Although you are protected by our Two-Factor Authentication while you initiate a high-risk transaciton (for example, Non-registered Third Party Account Transfer (include OCBC Bank and Other Bank Account Transfer, Telegraphic Transfer, CHATS and HK-Macau Instant Remittance), Bill payment to designated merchants and Overseas ATM Cash Withdrawal Setting), the following security tips are highly recommended:
  • Check carefully if the details in the SMS are the same as the transaction you want to conduct before entering the Security Key No. to confirm the transaction.
  • Ensure nobody is watching you while inputtig your Security Key No. and Dual Password
  • Do not disclose your Security Key No. and Dual Password to anyone including our bank staff (it is not necessary for the Bank's employee to know the Security Key No. and Dual Password)
  • An SMS will be sent to your mobile phone after a high-risk transaction done. Please check carefully the details in the SMS must be the same as the transaction you have just completed.
  • Security Key No. SMS will only be sent to customer's pre-registered mobile phone number and not be forwarded to other mobile number even if customer has subscribed "SMS Forwarding Service" provided by telecommunications service providers in Hong Kong.
  • Please inform the bank staff to stop the service temporary at once if you have lost your mobile phone
  • If you have changed your mobile phone no., please inform the bank to update.
  • Before you finish the high-risk online transaction, do not leave your eBanking devices (e.g. personal computer, mobile phone or palm) unattened in the middle of a session.

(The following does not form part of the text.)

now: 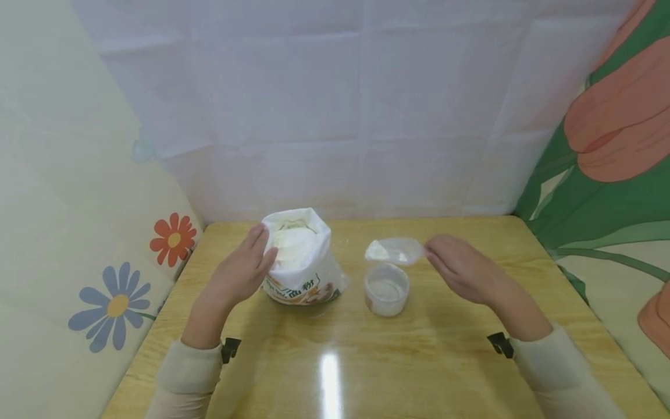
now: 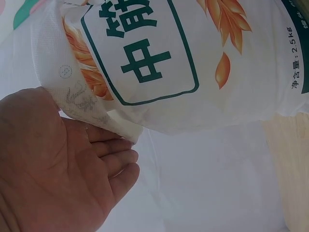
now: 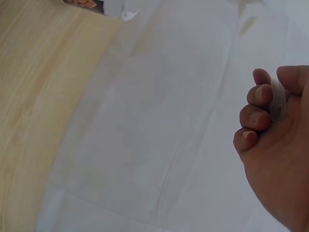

  • Automatically reduce transaction limit. Transaction limit for "Non-registered Third Party Account Transfer" (including OCBC Bank and Other Bank Account Transfer, Telegraphic Transfer, CHATS and HK-Macau Instant Remittance) will be reset to Zero automatically if no such fund transfer was conducted for more than 12 months. To reset the limit, please submit a Personal eBanking Service - Alteration Request Form to any of your branches.
  • The Bank will not ask for sensitive account and personal information such as User IDs and passwords via e-mails.
  • The Bank will not send e-mails with embedded hyperlinks to transactional websites to the customer.
  • Do not open Email attachment from unknown, suspicious or unreliable sources and delete it immediately.
  • Be aware of scam Emails which may pretend to be sent from your trusted business partners and friends, however they were designed to trap you into downloading a virus or visiting a fraudulent website and disclosing your sensitive information including your User ID and PIN.
  • Do not send your User ID and PIN or other sensitive personal or financial information via Email. We always use encrypted sites that are secure to receive the information.
  • Fraudulent or spoof websites
    Where customers are asked to input their personal information, mistaking it to be the bank's genuine website.
  • Phishing
    Normally a spam e-mail containing a hyperlink to a log-on page, which requests online banking passwords. The page appears to be an official website but is actually a spoof website.
  • Trojan software
    A malicious code attached or embedded in software that is planted in a customer's PC by a fraudster to access the customer's personal information. A form of Trojan is "key-logger" which monitor and record the keystrokes when a person types on the keyboard(e.g. User ID and PIN). This information can be passed back to an unauthorized person.
  • Spyware
    Any software that covertly gathers user information through the user's Internet connection without his or her knowledge, usually for advertising purposes. Spyware applications are typically bundled as a hidden component of freeware or shareware programs that can be downloaded from the Internet; however, it should be noted that the majority of shareware and freeware applications do not come with spyware. Once installed, the spyware monitors user activity on the Internet and transmitsthat information in the background to someone else. Spyware can also gather information about e-mail addresses and even passwords and credit card numbers.
  • To ensure the Bank can contact you in an efficient manner, please inform us your latest contact phone number and/or correspondence address by submitting a Change of Address Form to any of our branch.